> _Data shown_:
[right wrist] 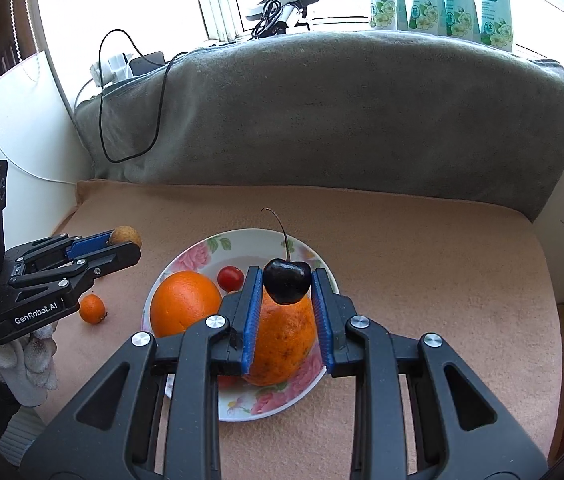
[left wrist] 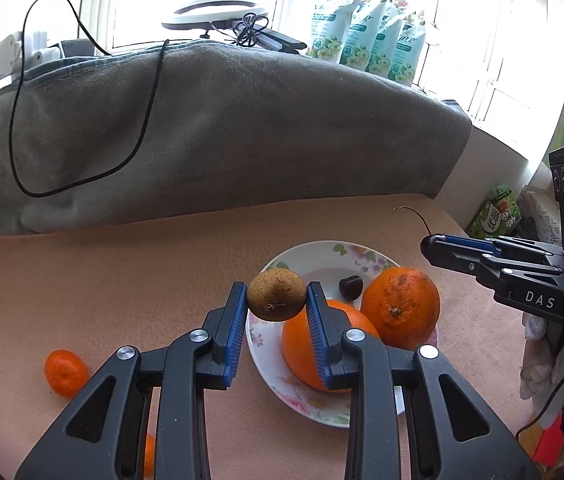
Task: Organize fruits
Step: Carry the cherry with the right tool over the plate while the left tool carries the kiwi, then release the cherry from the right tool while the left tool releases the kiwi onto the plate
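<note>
The left hand-held gripper (left wrist: 277, 297) pinches a small, light, firm brown fruit (left wrist: 276, 294) across its middle just before the plate (left wrist: 266, 360), while the right hand-held gripper (right wrist: 286, 282) clamps a soft, slippery, bruisable cherry (right wrist: 286, 281) above the oranges (right wrist: 282, 344).

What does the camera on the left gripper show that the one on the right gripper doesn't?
Only the left wrist view shows a dark cherry lying on the plate, and the brown round fruit close up, pinched by the left gripper.

Only the right wrist view shows a small red tomato on the plate, and the stemmed cherry clamped in the right gripper.

Both show the floral plate, two big oranges, a small mandarin on the peach cloth, and the grey blanket.
</note>
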### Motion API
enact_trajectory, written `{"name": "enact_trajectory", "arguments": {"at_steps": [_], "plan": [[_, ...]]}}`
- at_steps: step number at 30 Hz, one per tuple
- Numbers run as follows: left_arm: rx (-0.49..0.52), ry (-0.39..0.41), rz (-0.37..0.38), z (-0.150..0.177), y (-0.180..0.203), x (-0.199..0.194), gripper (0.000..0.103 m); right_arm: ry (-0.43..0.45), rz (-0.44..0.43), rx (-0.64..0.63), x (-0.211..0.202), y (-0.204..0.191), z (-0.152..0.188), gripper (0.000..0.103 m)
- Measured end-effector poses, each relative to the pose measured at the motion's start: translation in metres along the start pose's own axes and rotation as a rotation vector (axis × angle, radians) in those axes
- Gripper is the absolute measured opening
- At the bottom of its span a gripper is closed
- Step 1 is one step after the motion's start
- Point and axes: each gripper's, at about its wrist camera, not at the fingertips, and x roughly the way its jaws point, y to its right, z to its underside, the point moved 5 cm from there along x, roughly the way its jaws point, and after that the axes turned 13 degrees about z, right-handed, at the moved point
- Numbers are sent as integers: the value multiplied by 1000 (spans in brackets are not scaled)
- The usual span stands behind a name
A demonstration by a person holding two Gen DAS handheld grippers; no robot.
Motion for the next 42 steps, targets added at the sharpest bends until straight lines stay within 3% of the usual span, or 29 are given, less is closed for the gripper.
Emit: {"name": "enact_trajectory", "arguments": {"at_steps": [26,42], "plan": [[40,-48,93,0,36,23,28,-130,-108,8,50,-21,-25,26],[53,-54,115,3,42,28,28,-140,-118,-7,54,-28,-25,26]]}}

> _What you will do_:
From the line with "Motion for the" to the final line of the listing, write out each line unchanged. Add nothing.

> _Solved problem_:
Motion for the next 42 steps, targets added at the sharpest bends until straight lines stay within 3% of the usual span, or 29 are given, less is closed for the gripper.
Emit: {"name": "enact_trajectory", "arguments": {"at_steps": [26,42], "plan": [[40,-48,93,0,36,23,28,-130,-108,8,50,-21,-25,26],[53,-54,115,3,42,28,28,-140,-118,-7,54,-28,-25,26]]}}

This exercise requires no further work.